We should take some cues from actual bookmarking-- it's relatively simple and painless to stick a piece of paper at a specific location in a book, or even, as most of us probably do nowadays, dog-ear a page so that we can find it later. It's also very easy to undo those actions. Conversely, bookmarking in a web browser takes more effort and feels more permanent.
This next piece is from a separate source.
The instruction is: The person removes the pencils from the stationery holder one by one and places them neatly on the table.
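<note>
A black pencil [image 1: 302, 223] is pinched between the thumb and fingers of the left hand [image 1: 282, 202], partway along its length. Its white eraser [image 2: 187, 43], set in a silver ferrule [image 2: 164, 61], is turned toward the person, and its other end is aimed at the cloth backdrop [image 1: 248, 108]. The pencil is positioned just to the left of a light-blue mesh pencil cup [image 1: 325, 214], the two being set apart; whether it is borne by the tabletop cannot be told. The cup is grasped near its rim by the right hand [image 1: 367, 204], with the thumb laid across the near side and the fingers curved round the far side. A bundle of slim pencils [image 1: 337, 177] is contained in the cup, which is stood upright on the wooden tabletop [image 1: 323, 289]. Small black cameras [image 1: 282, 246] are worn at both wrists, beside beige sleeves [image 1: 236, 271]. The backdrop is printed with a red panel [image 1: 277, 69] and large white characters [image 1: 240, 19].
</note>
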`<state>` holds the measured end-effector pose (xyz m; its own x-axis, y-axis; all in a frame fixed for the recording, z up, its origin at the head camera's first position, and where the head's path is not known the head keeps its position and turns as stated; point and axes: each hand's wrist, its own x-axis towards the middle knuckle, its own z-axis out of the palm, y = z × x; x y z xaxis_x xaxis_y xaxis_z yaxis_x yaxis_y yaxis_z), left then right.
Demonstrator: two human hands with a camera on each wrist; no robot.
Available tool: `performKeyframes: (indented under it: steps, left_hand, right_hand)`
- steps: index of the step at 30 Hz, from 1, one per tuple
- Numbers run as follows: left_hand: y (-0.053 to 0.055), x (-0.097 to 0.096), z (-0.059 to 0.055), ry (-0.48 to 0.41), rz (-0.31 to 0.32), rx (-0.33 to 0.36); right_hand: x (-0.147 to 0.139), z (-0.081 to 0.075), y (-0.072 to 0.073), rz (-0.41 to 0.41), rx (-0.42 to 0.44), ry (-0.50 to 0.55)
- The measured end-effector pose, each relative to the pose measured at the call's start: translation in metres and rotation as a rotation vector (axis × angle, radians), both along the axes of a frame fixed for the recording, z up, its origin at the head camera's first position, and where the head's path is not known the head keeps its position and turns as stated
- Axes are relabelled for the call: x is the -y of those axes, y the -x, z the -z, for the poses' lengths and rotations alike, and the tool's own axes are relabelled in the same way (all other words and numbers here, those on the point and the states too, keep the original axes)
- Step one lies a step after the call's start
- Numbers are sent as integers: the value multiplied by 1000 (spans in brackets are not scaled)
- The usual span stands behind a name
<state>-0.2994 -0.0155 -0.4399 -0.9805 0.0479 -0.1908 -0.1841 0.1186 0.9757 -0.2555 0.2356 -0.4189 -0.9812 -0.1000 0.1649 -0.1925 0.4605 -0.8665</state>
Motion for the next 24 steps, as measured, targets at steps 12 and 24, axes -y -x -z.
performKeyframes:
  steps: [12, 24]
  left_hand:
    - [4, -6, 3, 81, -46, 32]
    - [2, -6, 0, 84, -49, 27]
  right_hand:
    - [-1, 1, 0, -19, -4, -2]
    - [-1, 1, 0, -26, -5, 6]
Again, I'm unsure of how to solve this. Personally, I'd prefer something that allowed me to drag a tab into some sort of persistent "scratch area." The tab would be saved there and removed from the browser. To reopen the tab, you would drag it out of the scratch area and back into the browser. This would reload the tab, preferably with the original scroll offset and zoom level, and simultaneously remove it from the scratch area. Alternatively, you could double click the tab instead of dragging it to open it up without removing it from the scratch area. Ideally, the scratch area itself would be a translucent overlay covering the client area of the browser window. It could be accessed by a button on the toolbar, by dragging a tab, or by a hot key. Bonus points if the scratch area acts like a zoomable canvas (no scroll bars, just drag and zoom) and can maintain the spatial location where you dragged the tab, since human memory tends to be more spatial and associative than hierarchical or linear.

I'm sure there are some usability problems with this that I haven't considered, but it's just a suggestion for something that would suit my personal browsing style.
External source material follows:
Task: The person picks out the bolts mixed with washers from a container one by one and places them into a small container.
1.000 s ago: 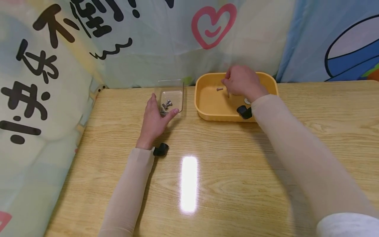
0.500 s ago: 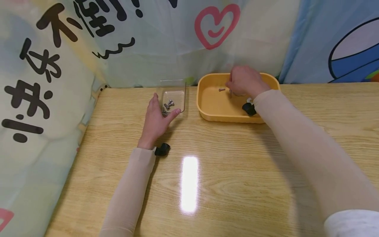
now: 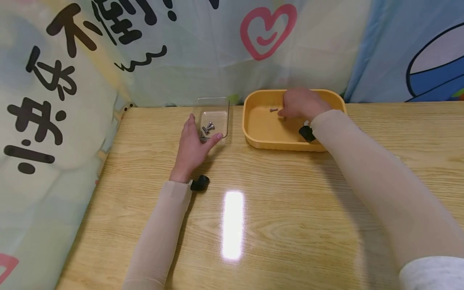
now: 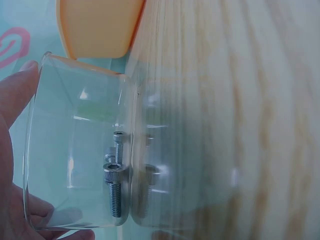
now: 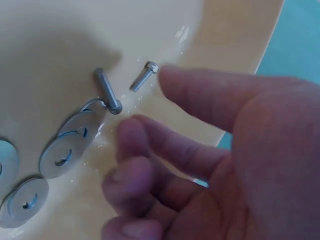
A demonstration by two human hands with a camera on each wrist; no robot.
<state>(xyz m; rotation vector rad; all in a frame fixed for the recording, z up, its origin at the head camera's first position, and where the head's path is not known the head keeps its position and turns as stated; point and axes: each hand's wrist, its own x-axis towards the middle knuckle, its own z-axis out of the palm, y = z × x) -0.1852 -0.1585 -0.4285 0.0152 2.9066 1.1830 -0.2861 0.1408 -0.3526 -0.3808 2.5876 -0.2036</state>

In that screenshot the tab bar is misleadingly included along with the Windows Panel. In reality the Windows Panel is a complete replacement for the tab bar, saving that valuable screen real estate. In addition, Opera's sidebar can quickly be hidden and only shown when necessary, allowing for a very minimalist browser.

Yet it still doesn't compare to Chrome, which, in its default configuration, takes up just enough space in the client area to fit the address bar, and still lets me see the names of all the tabs that are open in the current window.
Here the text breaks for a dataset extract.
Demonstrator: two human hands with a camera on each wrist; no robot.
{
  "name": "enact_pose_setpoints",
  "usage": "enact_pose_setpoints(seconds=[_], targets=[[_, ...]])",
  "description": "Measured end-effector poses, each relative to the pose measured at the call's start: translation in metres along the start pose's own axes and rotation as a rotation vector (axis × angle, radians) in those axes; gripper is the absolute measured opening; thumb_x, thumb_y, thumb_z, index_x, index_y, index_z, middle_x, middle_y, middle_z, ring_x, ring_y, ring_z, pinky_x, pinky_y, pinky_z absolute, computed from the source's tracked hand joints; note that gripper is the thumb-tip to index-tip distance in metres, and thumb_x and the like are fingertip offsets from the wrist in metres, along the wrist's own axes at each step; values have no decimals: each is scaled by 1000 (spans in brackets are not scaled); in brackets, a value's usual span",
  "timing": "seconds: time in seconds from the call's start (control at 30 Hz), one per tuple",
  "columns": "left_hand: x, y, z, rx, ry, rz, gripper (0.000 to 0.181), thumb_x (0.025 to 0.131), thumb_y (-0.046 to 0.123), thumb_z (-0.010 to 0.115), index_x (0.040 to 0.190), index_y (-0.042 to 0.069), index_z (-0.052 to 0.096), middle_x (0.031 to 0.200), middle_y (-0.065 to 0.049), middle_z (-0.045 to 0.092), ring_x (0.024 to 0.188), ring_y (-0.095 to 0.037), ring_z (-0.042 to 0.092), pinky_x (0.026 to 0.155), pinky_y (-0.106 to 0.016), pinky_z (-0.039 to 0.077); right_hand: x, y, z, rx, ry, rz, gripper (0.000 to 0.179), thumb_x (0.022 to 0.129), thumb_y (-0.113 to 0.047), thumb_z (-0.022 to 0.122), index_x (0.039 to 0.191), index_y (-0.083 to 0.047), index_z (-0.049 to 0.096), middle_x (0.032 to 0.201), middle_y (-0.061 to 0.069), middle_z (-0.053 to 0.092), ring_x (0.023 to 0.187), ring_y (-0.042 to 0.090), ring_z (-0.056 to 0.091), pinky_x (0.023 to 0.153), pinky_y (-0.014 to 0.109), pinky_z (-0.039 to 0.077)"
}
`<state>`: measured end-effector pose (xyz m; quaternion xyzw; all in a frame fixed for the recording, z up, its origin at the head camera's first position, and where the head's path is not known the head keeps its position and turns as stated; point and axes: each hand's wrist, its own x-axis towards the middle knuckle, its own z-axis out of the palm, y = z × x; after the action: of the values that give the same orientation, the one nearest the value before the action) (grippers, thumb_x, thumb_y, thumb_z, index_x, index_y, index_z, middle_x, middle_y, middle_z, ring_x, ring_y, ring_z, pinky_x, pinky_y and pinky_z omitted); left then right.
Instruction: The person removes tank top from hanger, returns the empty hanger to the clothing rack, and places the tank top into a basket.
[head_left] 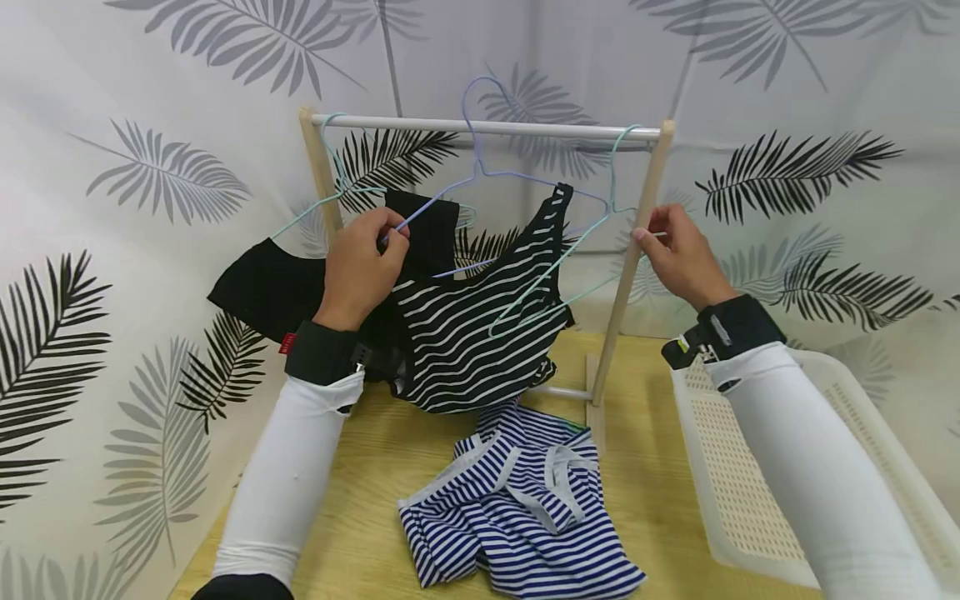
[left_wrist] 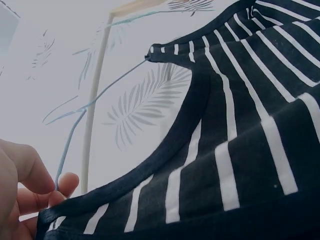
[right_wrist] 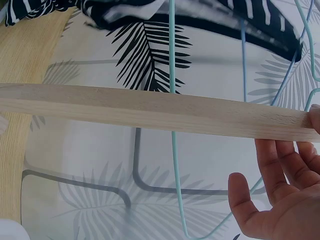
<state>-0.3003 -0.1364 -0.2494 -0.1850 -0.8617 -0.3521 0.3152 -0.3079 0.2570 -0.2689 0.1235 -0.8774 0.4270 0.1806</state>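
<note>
My left hand pinches one arm of a lilac-blue hanger beside a shoulder strap of a black-and-white striped tank top. The top's other strap sits on the hanger's far arm, in the left wrist view near the hanger wire. The hanger's hook rises above the rack's white bar; whether it rests on the bar I cannot tell. My right hand holds the rack's wooden post, thumb in front and fingers behind, near a mint hanger.
Black clothing hangs on another mint hanger at the left. A blue-and-white striped garment lies on the wooden table before the rack. A white plastic basket stands at the right, partly behind my right forearm.
</note>
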Motion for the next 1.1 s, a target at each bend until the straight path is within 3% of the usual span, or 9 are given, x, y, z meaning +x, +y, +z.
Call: enact_pose_setpoints(seconds=[0.37,0.6,0.77,1.1], targets=[[-15,-11,-31,31,60,29,21,92,13,48,93,1,64,88,-13,63,77,-25,53,66,-37,37,0,-1,-2,1,39,-2,39,102,-24,47,127,5,38,119,24,53,112,39,54,96,51,39],[-38,-17,-52,42,79,18,22,93,13,46,92,1,65,88,-12,63,77,-23,52,69,-35,38,-2,0,1,-5,11,2,40,103,-23,46,129,5,37,120,25,51,115,41,52,98,53,38],[-51,-14,-62,35,72,8,21,94,12,46,92,2,64,88,-12,63,78,-22,50,67,-34,37,-2,1,3,3,-3,22,42,103,-24,46,131,5,36,123,25,50,115,41,51,100,55,38],[-65,-5,-75,24,96,63,19,93,9,47,90,3,65,90,-8,64,76,-15,50,66,-27,35,-1,1,1,-9,7,11,41,103,-24,46,130,5,36,122,25,50,115,41,51,99,54,38]])
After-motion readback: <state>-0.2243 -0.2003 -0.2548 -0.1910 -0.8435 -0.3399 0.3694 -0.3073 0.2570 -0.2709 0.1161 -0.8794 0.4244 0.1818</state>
As for it using a "hierarchical tree view", all it does is sort the tabs by the window that contains them. There are only two levels of "hierarchy", allowing you to hide the tab listings for specific windows to save space in the panel.

I apologize for this. You are, of course, correct that it really doesn't represent a deep hierarchy. My snipe at the tree view was really intended for those who suggested the tab tree plugin, and didn't belong in my response to your post.

I'm curious how you would improve on this?

I don't think that I could. It seems like it would work well for an overall multi-window tab manager, and I wouldn't mind having something like that in every browser that I use. Still, I don't see it replacing actual tabs for my usage.

I'd suggest that you actually try this feature for a while, rather than judging it based on your first impressions from a screenshot.

It was possibly unfair of me to judge that one specific feature based on a single screenshot, but honestly, that screenshot is truly representative of the criticism that Opera receives for it's interface: poor color choices, mismatched icons, thick borders around the tabs, nested panels, and widgets that don't match the operating system. The noise coming from the interface completely smothers the content.

Nevertheless, I will download the latest version of Opera, at your request, and play with the window panel feature for the next few days.